● **Your instructions**: Below are the records; give again exactly the line with "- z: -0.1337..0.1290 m", the line with "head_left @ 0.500", and each line that lies between them, and nothing besides.
** Opening Dataset records block **
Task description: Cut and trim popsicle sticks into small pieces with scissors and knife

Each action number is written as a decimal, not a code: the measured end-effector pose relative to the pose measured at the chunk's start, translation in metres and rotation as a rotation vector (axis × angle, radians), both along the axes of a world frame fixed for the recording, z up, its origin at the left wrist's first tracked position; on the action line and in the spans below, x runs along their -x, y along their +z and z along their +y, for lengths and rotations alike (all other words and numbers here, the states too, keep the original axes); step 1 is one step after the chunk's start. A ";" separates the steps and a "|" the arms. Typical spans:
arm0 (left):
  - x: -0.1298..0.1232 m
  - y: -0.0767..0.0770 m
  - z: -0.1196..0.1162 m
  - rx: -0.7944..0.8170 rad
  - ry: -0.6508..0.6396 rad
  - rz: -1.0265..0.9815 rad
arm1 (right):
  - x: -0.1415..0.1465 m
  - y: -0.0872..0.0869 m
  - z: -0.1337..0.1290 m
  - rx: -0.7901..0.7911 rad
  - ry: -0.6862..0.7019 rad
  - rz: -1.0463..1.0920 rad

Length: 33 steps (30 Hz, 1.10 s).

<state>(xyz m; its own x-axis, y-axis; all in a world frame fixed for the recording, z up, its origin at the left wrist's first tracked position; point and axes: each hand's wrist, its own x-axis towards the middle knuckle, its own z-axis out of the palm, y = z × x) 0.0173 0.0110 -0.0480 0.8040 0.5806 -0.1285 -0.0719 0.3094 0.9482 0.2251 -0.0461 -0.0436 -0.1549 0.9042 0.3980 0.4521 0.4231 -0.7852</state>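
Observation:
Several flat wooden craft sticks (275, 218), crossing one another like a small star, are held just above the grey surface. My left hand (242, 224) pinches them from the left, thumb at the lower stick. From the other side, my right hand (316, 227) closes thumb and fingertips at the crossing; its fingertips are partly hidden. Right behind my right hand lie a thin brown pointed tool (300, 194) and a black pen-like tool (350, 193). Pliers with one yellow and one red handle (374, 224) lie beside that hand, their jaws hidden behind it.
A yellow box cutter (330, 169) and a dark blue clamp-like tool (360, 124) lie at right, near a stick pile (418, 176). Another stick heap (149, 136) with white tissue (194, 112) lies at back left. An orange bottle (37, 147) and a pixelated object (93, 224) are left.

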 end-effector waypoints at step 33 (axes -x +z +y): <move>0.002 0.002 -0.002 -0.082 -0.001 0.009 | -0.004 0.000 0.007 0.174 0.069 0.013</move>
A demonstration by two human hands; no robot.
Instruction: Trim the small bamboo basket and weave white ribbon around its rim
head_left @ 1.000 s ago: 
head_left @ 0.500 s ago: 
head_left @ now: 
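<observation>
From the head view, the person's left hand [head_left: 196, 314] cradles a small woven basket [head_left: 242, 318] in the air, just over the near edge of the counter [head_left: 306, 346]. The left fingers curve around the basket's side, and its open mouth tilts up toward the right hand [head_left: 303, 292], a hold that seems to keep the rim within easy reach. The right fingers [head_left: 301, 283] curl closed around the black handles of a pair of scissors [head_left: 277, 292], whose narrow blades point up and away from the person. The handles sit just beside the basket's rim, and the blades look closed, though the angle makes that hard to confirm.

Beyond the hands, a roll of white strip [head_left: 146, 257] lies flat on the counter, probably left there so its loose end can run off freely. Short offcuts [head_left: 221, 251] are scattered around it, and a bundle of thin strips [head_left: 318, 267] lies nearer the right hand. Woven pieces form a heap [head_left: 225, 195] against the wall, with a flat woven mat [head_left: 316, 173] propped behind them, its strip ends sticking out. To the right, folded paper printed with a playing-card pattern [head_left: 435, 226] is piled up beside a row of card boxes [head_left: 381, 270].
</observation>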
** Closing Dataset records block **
● **Your response**:
  - z: -0.1337..0.1290 m
  - rx: -0.7901..0.7911 rad
  - ry: -0.6862..0.7019 rad
  - rz: -1.0463..1.0920 rad

Length: 33 steps (30 Hz, 1.10 s).

<state>(xyz m; its own x-axis, y-axis; all in a world frame fixed for the recording, z up, its origin at the left wrist's first tracked position; point and axes: each hand's wrist, its own x-axis towards the middle knuckle, its own z-axis out of the palm, y = z × x) 0.0173 0.0110 -0.0480 0.8040 0.5806 -0.1285 -0.0719 0.3094 0.9482 0.2251 -0.0461 -0.0436 -0.1549 0.9042 0.3980 0.4521 0.4231 -0.7852</state>
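Observation:
Several flat wooden craft sticks (275, 218), crossing one another like a small star, are held just above the grey surface. My left hand (242, 224) pinches them from the left, thumb at the lower stick. From the other side, my right hand (316, 227) closes thumb and fingertips at the crossing; its fingertips are partly hidden. Right behind my right hand lie a thin brown pointed tool (300, 194) and a black pen-like tool (350, 193). Pliers with one yellow and one red handle (374, 224) lie beside that hand, their jaws hidden behind it.
A yellow box cutter (330, 169) and a dark blue clamp-like tool (360, 124) lie at right, near a stick pile (418, 176). Another stick heap (149, 136) with white tissue (194, 112) lies at back left. An orange bottle (37, 147) and a pixelated object (93, 224) are left.
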
 end-effector waypoints at step 33 (axes -x +z +y): <move>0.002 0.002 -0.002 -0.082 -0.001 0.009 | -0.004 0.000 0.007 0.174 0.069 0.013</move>
A demonstration by two human hands; no robot.
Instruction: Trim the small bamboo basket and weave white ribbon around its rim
head_left @ 1.000 s ago: 
head_left @ 0.500 s ago: 

There is no more to the output, and the exercise is done.